If you’ve been charged with a crime that you didn’t commit, you deserve to have a vigorous defense. However, if you have in fact broken the law, you may be able to negotiate a plea deal with the prosecutor to lessen the consequences.
Most criminal cases are settled out of court, and many involve plea deals. Prosecutors typically prefer not to take a case to court if they don’t have to. It involves time, money and manpower – all of which are in short supply in most areas. Often, even if they won’t admit it, they may not have enough evidence to feel secure that a jury will convict someone. A plea deal gets them a conviction – even if it’s not the one they would prefer.
What is negotiable when plea bargaining?
The two primary areas that can be negotiated are the charge and the sentence. Defendants can often get either or both reduced by agreeing to plead guilty to a lesser offense than the one they’re facing. For example, someone may be able to get a DUI charge reduced to reckless driving. The consequences and the stigma around that are not as bad. It can even be possible to get a felony charge reduced to a misdemeanor. This can have a less serious impact on your ability to get a job in the future.
A reduced charge typically means a lighter sentence. It can mean the difference between going to jail and getting probation or maybe electronic monitoring. Sometimes, prosecutors won’t agree to reducing the charges but will agree to lessen the sentence or other consequences.

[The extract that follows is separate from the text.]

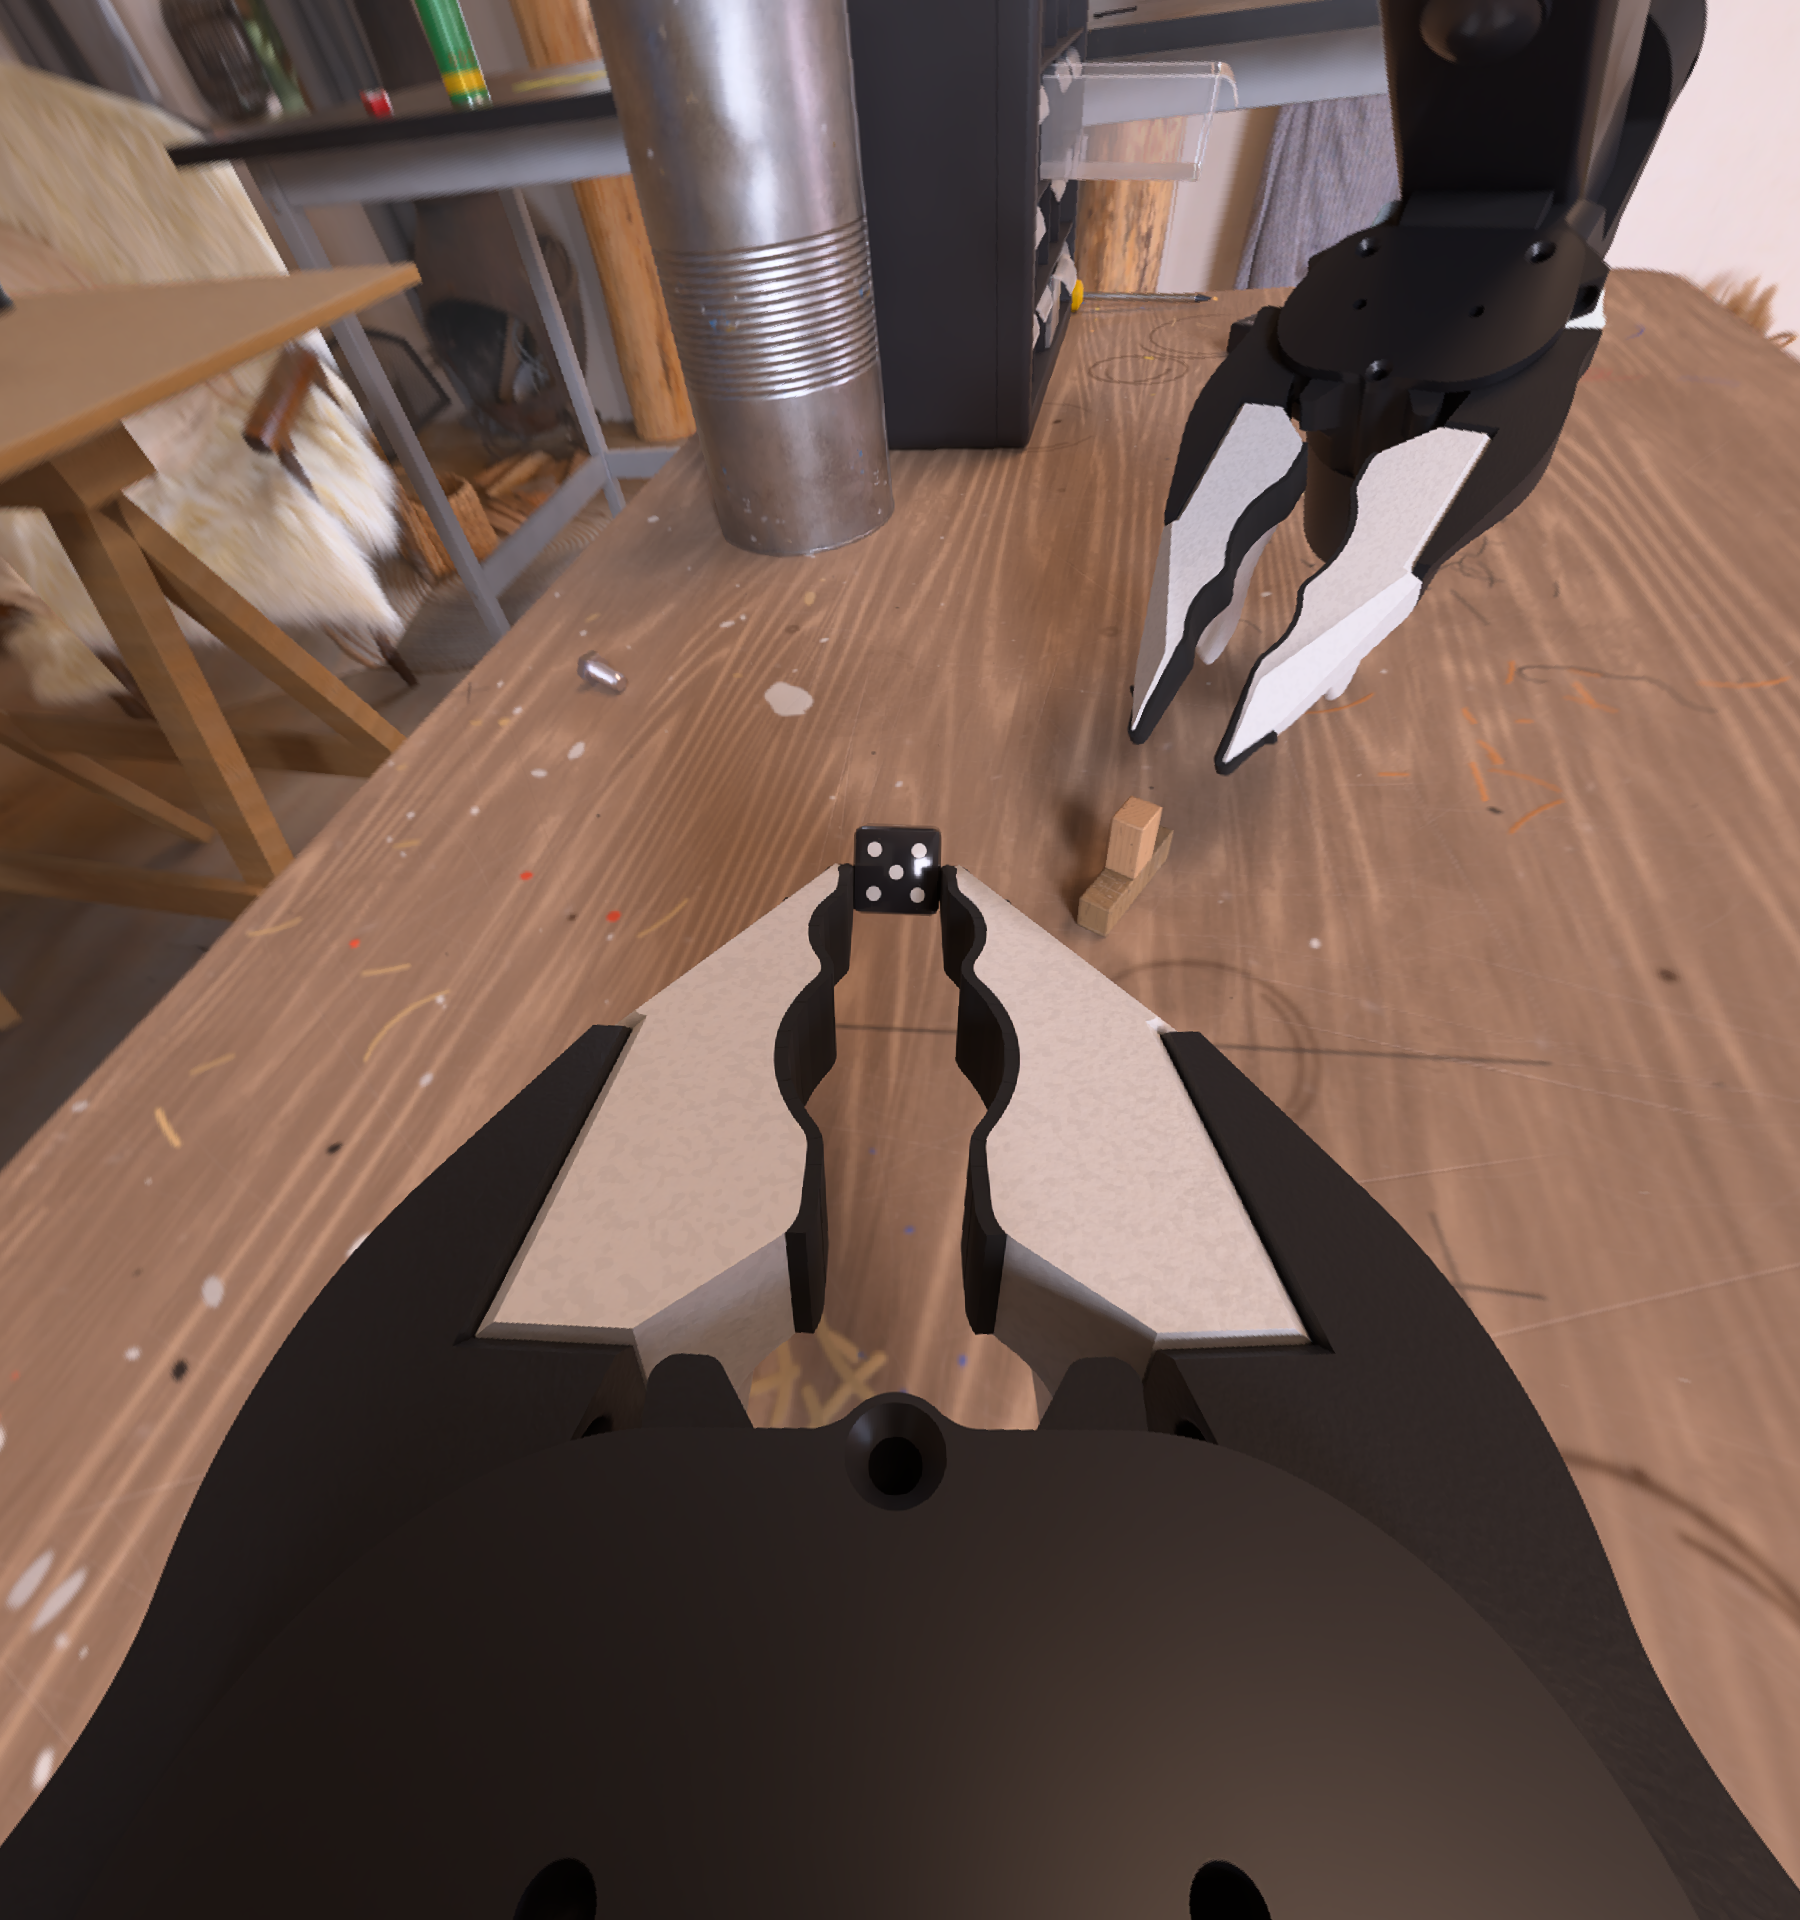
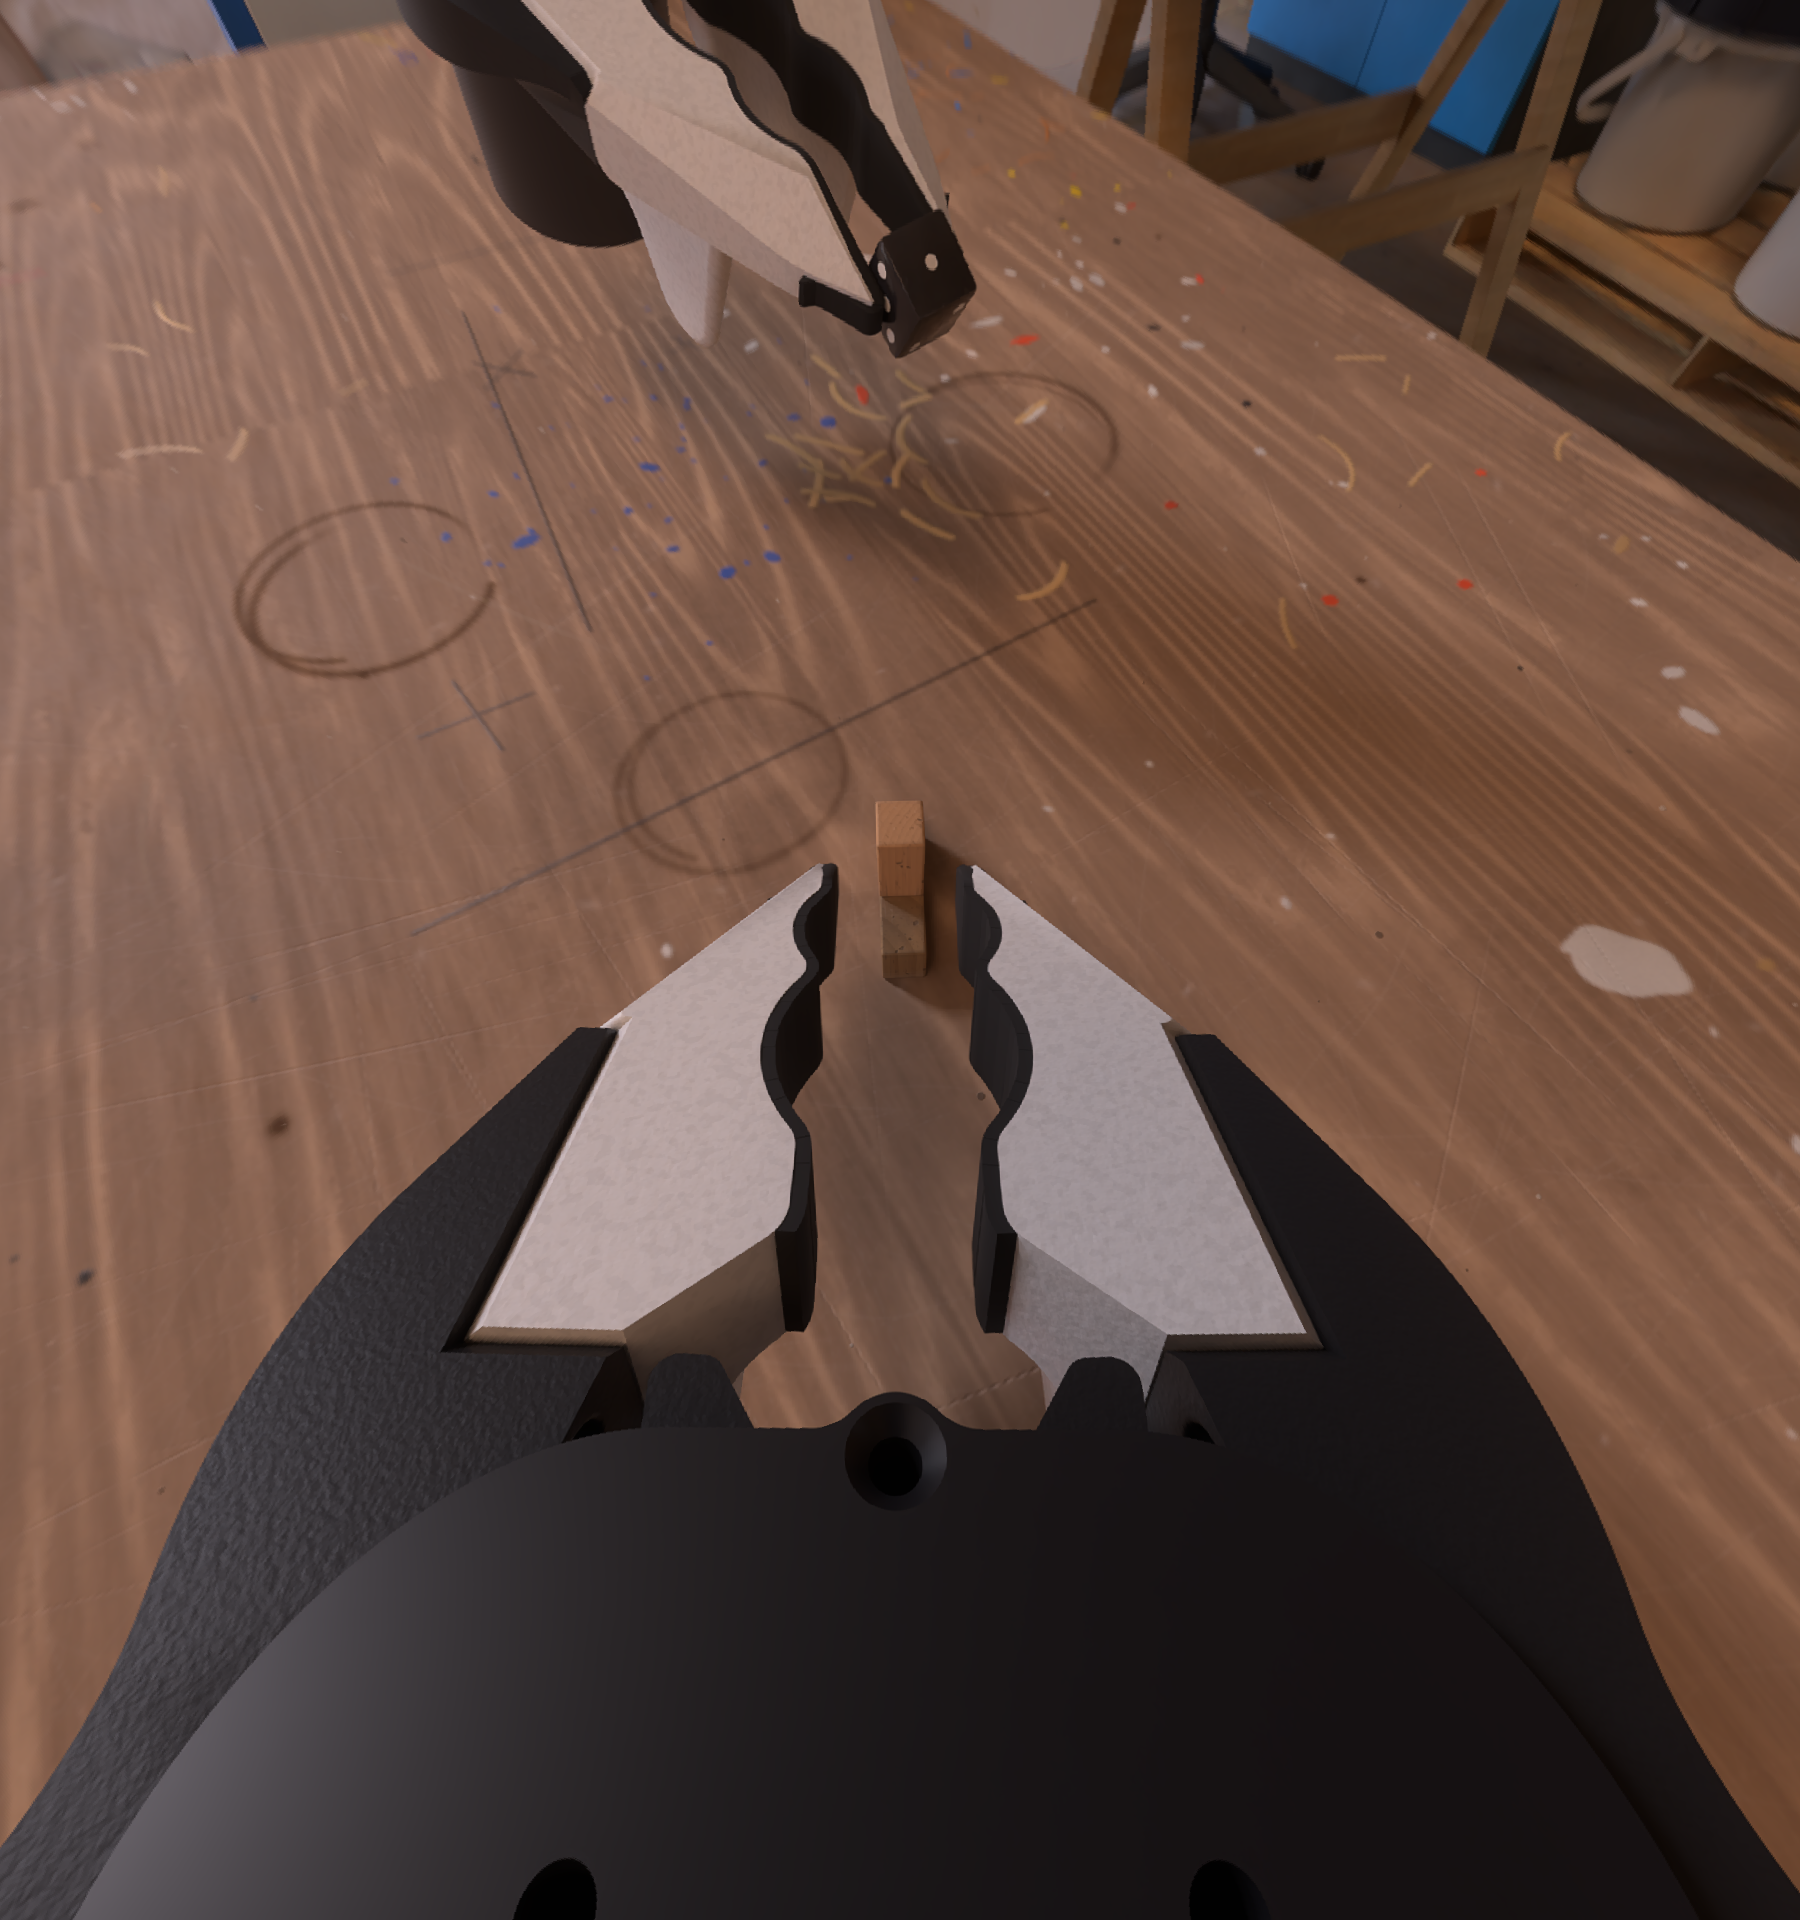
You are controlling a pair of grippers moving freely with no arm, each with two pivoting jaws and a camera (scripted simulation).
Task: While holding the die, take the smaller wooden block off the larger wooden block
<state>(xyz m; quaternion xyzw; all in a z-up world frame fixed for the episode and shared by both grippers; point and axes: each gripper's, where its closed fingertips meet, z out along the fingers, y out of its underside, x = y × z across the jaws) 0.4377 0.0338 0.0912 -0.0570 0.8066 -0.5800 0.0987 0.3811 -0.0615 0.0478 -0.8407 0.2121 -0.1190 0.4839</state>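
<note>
My left gripper (image 1: 897,883) is shut on a black die (image 1: 896,871) with white pips and holds it above the table. The die also shows in the right wrist view (image 2: 924,283), held at the far gripper's tips. A small light wooden block (image 1: 1133,837) stands on a larger, flatter wooden block (image 1: 1119,898) on the table, to the right of the die. In the right wrist view the small block (image 2: 898,847) and the larger block (image 2: 903,935) lie just beyond my open right gripper (image 2: 896,883), in line with its gap. The right gripper (image 1: 1182,750) hangs above the blocks.
The wooden workbench (image 2: 1291,790) bears paint specks, pencil circles and shavings. A metal cylinder (image 1: 761,270) and a dark cabinet (image 1: 958,208) stand at the far end. A small metal piece (image 1: 602,672) lies near the left edge. A wooden side table (image 1: 127,353) stands beyond it.
</note>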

Don’t try to plea bargain on your own
You should never try to reach a plea deal with a prosecutor on your own. It’s crucial to understand the law and what is most likely to be acceptable to the prosecutor (and ultimately the judge, who has to approve the deal). It can also help significantly to know the prosecutor and the judge from prior cases. Having experienced legal guidance is crucial, whether you’re fighting the charges or seeking a plea deal.